In diesem Zusammenhang sei auch das frühere traditionelle Gottesbild zu revidieren: Gott trägt nicht die volle Verantwortung für alles Böse in der Welt, ist weder mitleidslos noch machtlos, sondern lasse eben auch Leid auf der Welt zu, mit dem sich der Mensch dann auseinandersetzen muss. Aber natürlich, so das Theologenehepaar, reiche Gott dem Menschen in jeder Qual seine Hand. Und sofern der Mensch die richtige Haltung entwickle, könne er auch auf diesen Gott und auf seine Mitmenschen zugehen und auf deren Trost vertrauen.

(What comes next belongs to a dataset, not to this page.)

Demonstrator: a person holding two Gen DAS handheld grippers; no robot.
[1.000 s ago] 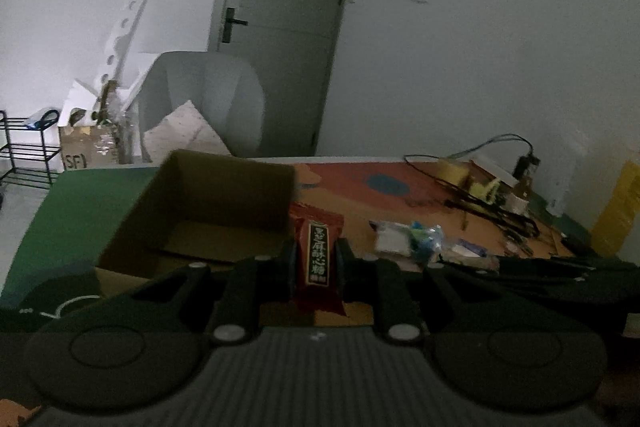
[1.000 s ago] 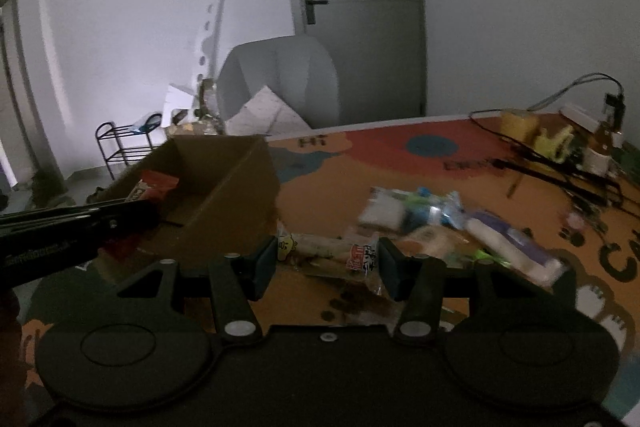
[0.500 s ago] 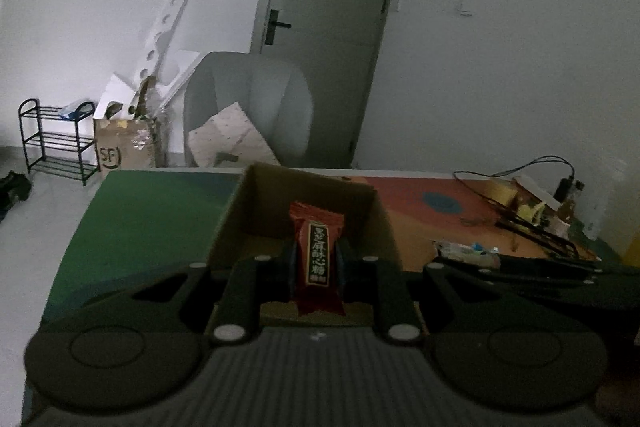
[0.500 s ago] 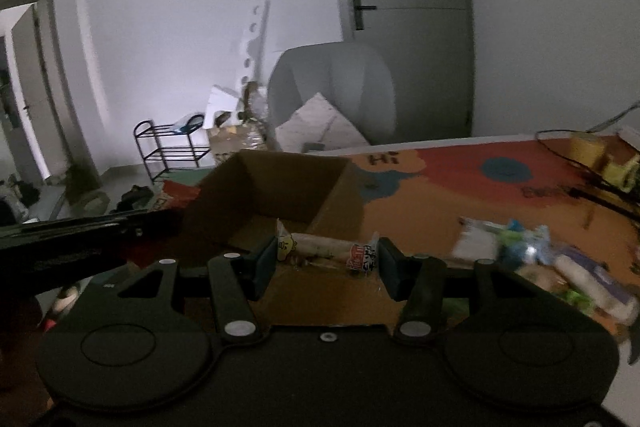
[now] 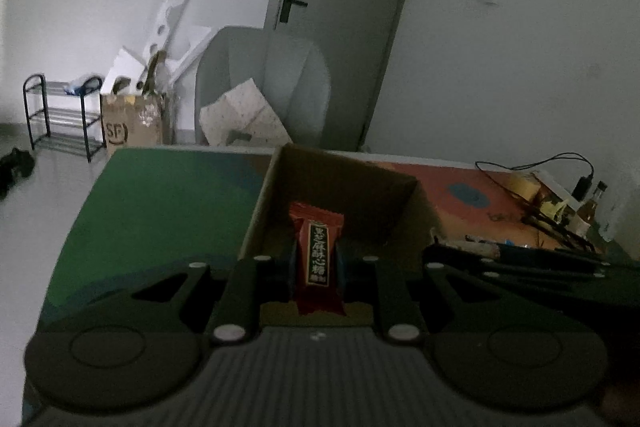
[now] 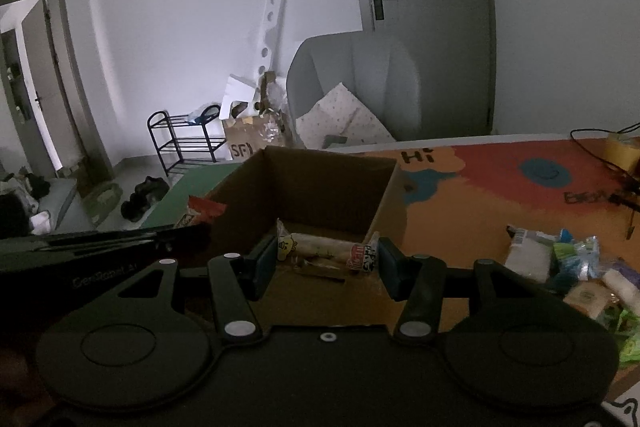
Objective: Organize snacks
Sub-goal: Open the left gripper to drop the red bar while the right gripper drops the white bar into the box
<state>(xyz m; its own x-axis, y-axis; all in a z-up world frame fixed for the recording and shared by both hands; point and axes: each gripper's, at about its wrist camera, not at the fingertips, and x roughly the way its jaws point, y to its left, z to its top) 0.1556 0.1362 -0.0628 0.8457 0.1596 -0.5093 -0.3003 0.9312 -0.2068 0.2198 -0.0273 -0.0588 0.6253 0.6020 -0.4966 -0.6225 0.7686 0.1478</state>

Auf diesem Weg zum Vertrauen stehen notwendigerweise Zweifel, Fragen und Auflehnung. Am Ende aber könne tatsächlich wieder so etwas wie Ruhe und Heilung eintreten, Akzeptanz des Unabänderlichen und Vertrauen in Gott und das Leben. Diese Art von Dennoch-Vertrauen, davon sind Anne und Nikolaus Schneider überzeugt, weise sogar eine Perspektive über den eigenen Tod hinaus und kann eine nachhaltige Kraftquelle für das Leben im Diesseits sein.